HOW TO COMPLETE THIS TASK: Show all lines containing "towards" from the data below.

Stored data:
*** Begin section ***
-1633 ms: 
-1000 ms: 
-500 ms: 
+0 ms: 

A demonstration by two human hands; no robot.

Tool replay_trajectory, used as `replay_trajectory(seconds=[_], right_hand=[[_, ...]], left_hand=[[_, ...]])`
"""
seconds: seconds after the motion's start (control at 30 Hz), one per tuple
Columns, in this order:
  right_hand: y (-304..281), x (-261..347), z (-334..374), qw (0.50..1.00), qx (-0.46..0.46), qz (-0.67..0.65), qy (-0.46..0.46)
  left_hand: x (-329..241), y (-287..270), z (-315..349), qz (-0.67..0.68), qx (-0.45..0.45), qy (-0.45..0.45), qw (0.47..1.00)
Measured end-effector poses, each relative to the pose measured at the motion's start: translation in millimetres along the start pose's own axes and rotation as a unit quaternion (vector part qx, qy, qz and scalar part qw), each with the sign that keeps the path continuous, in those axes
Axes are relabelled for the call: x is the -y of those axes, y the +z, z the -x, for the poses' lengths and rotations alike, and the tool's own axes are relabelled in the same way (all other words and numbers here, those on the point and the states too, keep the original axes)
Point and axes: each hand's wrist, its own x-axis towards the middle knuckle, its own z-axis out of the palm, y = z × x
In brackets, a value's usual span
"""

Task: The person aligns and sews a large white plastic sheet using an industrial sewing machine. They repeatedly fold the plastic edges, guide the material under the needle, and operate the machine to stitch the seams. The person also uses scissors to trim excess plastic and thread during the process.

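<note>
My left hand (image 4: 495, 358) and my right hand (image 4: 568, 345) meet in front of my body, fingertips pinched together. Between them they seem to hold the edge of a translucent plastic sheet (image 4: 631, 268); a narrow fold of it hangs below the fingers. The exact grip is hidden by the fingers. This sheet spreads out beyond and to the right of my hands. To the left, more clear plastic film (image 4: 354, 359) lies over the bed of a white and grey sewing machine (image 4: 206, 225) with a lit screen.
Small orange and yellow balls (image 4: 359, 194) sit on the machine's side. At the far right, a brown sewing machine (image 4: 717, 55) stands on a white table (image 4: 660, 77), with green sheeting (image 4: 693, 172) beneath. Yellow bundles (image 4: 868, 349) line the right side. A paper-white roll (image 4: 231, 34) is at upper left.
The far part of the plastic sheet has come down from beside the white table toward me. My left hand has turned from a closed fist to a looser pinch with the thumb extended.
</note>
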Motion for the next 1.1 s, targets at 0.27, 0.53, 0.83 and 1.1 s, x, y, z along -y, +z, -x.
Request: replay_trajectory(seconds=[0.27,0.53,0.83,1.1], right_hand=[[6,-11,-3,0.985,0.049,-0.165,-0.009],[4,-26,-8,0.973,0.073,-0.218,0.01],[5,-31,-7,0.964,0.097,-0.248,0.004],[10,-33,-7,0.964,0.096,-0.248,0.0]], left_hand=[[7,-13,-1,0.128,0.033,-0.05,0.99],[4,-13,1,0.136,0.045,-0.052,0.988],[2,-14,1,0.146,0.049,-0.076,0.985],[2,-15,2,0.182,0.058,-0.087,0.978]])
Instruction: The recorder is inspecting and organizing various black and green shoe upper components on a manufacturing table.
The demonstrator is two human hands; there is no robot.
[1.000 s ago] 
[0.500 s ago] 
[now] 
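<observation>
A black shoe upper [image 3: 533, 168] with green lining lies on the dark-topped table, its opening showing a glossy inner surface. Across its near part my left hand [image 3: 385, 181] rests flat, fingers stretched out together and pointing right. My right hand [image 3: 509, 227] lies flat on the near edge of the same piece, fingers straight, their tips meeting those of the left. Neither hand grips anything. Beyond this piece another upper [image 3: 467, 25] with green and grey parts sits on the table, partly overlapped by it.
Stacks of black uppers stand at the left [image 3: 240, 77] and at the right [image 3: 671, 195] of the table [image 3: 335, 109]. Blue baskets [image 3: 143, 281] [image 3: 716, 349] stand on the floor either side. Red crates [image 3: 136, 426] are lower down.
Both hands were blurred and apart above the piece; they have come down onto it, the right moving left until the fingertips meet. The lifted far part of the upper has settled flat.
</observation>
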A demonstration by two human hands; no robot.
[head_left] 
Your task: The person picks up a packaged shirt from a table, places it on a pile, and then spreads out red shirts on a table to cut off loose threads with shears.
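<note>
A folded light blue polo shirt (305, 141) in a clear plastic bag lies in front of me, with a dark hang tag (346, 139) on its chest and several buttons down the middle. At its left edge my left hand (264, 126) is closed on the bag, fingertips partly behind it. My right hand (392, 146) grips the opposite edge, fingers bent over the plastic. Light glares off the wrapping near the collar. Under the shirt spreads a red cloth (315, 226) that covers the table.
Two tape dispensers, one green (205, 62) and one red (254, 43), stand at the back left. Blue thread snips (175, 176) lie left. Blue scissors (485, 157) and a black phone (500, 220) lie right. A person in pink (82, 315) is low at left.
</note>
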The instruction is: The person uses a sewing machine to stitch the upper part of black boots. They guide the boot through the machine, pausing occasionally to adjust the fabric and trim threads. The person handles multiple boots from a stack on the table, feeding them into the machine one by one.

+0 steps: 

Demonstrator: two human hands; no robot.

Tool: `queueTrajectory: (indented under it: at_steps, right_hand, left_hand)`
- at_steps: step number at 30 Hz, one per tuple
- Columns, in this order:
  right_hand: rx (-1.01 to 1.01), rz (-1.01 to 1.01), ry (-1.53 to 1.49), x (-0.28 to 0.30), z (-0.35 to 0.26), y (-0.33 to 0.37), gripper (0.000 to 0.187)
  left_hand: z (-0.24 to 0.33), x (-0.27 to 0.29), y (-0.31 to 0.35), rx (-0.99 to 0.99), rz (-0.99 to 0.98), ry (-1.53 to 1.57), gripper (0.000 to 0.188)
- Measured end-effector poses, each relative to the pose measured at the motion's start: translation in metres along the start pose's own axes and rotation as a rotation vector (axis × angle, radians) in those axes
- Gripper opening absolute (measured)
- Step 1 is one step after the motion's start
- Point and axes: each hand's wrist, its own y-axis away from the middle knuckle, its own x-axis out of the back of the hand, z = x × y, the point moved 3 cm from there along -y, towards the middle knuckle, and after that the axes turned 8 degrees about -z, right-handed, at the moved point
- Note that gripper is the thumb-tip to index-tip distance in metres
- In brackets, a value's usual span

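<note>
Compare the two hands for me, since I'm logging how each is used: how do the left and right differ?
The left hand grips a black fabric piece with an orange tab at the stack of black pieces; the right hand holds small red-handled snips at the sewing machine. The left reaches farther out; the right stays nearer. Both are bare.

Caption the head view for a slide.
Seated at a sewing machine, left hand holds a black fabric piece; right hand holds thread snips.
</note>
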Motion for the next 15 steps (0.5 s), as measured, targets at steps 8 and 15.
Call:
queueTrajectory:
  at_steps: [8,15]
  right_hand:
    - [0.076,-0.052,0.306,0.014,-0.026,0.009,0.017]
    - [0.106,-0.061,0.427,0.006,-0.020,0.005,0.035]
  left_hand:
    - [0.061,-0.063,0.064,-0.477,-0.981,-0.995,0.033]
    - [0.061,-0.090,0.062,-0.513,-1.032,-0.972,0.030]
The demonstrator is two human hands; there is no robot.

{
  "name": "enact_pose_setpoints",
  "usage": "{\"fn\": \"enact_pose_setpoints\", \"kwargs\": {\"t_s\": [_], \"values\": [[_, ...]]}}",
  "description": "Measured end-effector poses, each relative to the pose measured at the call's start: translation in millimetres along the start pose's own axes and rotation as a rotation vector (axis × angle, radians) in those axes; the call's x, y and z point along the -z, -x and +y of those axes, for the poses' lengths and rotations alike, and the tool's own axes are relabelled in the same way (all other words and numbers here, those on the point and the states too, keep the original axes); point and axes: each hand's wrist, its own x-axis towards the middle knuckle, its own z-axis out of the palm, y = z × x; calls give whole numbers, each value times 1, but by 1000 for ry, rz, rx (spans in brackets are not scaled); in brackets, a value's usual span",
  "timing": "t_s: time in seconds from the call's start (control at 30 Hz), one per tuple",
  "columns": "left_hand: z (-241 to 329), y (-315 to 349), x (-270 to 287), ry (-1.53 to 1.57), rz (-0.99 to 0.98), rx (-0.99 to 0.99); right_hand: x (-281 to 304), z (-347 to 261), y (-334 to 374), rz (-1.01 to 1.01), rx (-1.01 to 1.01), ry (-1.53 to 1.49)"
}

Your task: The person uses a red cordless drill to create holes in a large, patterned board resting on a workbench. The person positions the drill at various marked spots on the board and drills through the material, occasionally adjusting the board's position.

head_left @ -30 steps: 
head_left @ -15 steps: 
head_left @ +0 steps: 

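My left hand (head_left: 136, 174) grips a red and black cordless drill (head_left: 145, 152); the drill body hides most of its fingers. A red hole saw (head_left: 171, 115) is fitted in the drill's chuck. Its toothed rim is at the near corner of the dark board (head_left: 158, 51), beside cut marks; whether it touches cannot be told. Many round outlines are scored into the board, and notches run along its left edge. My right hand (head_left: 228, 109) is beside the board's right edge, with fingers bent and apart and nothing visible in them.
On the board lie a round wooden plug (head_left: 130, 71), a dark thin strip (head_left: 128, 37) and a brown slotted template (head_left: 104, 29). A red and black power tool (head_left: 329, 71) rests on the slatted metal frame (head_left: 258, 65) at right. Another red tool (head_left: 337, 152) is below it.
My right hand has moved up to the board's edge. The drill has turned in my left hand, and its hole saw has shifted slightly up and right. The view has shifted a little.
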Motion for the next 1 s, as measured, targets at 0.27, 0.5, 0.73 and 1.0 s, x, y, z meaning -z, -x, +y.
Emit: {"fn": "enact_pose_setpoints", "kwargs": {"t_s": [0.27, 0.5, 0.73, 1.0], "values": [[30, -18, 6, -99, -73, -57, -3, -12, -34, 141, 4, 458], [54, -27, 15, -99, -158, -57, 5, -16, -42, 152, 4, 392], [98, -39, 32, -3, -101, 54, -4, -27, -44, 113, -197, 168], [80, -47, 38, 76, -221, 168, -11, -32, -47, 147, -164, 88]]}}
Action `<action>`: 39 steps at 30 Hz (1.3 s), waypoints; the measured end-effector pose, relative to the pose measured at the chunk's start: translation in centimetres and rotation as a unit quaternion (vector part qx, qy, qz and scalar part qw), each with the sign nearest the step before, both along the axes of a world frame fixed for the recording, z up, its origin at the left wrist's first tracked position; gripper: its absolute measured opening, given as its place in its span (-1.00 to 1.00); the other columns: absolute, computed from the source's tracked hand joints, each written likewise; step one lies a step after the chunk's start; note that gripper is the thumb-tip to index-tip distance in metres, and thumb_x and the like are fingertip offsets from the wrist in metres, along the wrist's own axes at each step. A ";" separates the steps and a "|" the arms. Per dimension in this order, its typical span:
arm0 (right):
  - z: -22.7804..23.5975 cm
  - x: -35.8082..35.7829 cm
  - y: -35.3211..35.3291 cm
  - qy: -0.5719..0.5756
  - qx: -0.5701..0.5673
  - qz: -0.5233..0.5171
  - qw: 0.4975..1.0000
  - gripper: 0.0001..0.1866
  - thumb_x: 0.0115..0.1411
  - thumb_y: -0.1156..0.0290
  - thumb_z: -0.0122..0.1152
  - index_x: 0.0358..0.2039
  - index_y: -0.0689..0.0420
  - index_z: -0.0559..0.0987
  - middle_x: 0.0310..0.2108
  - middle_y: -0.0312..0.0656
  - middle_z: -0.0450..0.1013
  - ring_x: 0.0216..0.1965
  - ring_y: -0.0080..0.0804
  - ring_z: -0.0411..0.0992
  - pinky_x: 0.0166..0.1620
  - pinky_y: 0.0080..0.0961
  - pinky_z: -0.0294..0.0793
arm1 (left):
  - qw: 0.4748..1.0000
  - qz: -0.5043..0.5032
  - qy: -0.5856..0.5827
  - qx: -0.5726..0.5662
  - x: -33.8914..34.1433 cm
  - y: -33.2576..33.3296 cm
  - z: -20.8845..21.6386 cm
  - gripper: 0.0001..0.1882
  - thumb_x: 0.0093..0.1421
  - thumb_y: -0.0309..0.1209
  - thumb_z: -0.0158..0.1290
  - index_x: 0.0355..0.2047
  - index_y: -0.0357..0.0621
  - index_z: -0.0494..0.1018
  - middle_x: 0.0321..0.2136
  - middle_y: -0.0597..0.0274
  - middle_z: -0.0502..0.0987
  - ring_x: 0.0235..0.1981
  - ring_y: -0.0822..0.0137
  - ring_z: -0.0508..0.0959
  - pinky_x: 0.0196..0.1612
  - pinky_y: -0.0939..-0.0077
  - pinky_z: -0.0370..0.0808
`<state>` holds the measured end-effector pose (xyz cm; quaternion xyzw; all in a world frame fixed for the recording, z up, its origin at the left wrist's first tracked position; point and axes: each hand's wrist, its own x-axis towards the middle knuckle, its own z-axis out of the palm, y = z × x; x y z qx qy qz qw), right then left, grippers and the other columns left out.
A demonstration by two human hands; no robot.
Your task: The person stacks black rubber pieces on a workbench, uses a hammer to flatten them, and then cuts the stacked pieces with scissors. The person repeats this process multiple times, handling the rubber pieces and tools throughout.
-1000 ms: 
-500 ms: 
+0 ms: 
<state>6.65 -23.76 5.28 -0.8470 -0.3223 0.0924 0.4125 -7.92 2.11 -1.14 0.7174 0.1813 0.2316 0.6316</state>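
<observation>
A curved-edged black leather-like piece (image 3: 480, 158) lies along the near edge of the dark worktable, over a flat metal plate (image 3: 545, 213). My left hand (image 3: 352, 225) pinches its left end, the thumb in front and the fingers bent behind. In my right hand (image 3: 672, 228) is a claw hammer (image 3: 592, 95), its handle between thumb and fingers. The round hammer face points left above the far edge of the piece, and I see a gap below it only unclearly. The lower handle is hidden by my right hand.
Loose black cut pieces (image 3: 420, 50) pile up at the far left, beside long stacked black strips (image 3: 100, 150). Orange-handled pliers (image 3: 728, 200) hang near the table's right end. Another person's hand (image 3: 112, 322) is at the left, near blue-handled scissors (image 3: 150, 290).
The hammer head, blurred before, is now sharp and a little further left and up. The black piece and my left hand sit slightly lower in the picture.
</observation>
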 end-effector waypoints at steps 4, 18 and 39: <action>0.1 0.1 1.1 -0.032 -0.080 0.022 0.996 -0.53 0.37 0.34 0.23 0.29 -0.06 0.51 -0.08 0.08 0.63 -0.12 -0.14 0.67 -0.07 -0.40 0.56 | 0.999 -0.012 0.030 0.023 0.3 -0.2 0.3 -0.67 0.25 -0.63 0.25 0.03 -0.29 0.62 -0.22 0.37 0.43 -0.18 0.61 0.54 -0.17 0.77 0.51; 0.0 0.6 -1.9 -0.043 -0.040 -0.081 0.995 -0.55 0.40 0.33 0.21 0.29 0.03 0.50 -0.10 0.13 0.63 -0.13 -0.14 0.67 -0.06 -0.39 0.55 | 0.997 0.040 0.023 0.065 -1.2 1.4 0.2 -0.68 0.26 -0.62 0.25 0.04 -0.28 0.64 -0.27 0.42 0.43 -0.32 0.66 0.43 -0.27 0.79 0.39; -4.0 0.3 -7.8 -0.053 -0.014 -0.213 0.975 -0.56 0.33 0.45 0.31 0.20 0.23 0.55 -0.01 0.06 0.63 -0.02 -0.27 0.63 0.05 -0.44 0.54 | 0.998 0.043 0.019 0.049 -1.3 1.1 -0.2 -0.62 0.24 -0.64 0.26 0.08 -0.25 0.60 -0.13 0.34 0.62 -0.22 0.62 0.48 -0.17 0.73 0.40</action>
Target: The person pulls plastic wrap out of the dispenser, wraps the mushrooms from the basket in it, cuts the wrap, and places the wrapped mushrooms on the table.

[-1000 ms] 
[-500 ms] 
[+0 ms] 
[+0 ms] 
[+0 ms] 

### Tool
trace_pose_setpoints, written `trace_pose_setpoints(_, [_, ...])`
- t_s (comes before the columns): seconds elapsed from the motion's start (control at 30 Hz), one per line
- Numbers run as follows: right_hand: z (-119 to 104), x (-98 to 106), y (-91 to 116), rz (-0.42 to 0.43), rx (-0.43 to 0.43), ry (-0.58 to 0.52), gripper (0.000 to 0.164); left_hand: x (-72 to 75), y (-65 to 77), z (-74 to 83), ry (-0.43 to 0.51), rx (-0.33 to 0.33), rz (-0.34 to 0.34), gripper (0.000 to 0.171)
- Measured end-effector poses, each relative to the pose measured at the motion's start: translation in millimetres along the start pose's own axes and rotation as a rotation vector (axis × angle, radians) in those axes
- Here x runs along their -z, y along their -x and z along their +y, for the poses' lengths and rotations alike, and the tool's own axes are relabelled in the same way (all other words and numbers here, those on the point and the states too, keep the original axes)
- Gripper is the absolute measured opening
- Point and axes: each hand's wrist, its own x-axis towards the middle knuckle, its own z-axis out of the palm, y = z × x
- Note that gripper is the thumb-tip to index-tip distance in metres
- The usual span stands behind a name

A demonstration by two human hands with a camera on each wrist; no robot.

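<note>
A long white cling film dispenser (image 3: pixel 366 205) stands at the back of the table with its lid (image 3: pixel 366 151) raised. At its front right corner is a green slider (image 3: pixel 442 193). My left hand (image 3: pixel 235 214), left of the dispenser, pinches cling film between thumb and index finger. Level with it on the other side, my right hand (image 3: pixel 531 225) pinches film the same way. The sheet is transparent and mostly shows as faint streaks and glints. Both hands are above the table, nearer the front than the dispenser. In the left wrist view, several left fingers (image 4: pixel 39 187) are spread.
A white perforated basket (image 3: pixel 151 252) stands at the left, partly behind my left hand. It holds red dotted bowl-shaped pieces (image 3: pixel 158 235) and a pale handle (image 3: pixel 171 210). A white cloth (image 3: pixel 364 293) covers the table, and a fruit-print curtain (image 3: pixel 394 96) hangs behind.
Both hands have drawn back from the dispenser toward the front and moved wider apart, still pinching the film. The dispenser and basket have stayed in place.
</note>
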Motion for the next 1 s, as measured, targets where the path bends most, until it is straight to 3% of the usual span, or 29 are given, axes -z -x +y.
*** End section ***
SOLUTION:
Point and axes: each hand's wrist, its own x-axis towards the middle knuckle, its own z-axis out of the palm, y = z × x
- Point and axes: each hand's wrist, its own y-axis away from the middle knuckle, its own x-axis out of the back of the hand, z = x × y, the point moved 3 cm from there along -y, towards the middle knuckle, and after that the axes turned 8 degrees about -z, right-handed, at the moved point
  "description": "Measured end-effector poses, each relative to the pose measured at the call's start: translation in millimetres along the start pose's own axes and rotation as a rotation vector (axis × angle, radians) in those axes; the call's x, y and z point along the -z, -x and +y of those axes, for the poses' lengths and rotations alike, and the tool's own axes are relabelled in the same way (all other words and numbers here, those on the point and the states too, keep the original axes); point and axes: each hand's wrist, its own x-axis towards the middle knuckle, its own z-axis out of the palm, y = z × x; calls give whole numbers, each value times 1, but by 1000 for ry, rz, rx (spans in brackets are not scaled); in brackets, a value's usual span",
`<state>` holds the measured end-effector pose (xyz cm; quaternion xyzw; all in a world frame fixed for the recording, z up, its origin at the left wrist's first tracked position; point and axes: each hand's wrist, its own x-axis towards the middle knuckle, its own z-axis out of the palm, y = z × x; x y z qx qy qz qw), right then left, grippers and the other columns left out.
- Point and axes: each hand's wrist, its own x-axis towards the middle knuckle, its own z-axis out of the palm, y = z × x

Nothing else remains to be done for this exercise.